Data segment Start Marker

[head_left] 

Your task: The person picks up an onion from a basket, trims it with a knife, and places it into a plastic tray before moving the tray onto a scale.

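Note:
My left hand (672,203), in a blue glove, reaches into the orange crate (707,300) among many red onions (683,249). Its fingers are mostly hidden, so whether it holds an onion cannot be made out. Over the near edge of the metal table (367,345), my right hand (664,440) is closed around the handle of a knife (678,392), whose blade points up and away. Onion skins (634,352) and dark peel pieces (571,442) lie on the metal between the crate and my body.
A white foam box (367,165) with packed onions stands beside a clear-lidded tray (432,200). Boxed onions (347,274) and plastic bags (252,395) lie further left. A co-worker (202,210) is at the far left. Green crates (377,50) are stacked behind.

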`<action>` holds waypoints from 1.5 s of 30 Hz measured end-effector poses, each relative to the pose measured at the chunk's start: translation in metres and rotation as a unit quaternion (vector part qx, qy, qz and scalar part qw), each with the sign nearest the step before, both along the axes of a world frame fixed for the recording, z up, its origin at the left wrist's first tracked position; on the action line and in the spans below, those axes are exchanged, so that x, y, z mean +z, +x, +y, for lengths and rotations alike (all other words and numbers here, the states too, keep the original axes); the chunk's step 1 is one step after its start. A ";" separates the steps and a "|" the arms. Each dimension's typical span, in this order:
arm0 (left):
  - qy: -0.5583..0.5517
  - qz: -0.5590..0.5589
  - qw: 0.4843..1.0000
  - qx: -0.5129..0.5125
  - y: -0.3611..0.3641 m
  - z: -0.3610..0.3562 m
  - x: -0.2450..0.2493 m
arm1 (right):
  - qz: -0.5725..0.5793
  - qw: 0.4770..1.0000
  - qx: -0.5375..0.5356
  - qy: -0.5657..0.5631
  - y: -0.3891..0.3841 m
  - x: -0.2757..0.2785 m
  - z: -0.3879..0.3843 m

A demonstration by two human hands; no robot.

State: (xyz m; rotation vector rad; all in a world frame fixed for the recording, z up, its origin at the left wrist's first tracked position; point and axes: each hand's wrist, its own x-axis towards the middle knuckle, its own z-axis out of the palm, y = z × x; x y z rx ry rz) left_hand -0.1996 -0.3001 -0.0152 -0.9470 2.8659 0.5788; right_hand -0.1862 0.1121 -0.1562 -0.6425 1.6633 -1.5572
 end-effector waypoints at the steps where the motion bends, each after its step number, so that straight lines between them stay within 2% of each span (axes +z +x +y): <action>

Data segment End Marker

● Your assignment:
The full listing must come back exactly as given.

● Task solution:
[head_left] 

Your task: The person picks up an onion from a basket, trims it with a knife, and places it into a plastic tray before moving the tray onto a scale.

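Note:
My left hand (672,203), in a blue glove, reaches into the orange crate (707,300) among many red onions (683,249). Its fingers are mostly hidden, so whether it holds an onion cannot be made out. Over the near edge of the metal table (367,345), my right hand (664,440) is closed around the handle of a knife (678,392), whose blade points up and away. Onion skins (634,352) and dark peel pieces (571,442) lie on the metal between the crate and my body.
A white foam box (367,165) with packed onions stands beside a clear-lidded tray (432,200). Boxed onions (347,274) and plastic bags (252,395) lie further left. A co-worker (202,210) is at the far left. Green crates (377,50) are stacked behind.
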
`<action>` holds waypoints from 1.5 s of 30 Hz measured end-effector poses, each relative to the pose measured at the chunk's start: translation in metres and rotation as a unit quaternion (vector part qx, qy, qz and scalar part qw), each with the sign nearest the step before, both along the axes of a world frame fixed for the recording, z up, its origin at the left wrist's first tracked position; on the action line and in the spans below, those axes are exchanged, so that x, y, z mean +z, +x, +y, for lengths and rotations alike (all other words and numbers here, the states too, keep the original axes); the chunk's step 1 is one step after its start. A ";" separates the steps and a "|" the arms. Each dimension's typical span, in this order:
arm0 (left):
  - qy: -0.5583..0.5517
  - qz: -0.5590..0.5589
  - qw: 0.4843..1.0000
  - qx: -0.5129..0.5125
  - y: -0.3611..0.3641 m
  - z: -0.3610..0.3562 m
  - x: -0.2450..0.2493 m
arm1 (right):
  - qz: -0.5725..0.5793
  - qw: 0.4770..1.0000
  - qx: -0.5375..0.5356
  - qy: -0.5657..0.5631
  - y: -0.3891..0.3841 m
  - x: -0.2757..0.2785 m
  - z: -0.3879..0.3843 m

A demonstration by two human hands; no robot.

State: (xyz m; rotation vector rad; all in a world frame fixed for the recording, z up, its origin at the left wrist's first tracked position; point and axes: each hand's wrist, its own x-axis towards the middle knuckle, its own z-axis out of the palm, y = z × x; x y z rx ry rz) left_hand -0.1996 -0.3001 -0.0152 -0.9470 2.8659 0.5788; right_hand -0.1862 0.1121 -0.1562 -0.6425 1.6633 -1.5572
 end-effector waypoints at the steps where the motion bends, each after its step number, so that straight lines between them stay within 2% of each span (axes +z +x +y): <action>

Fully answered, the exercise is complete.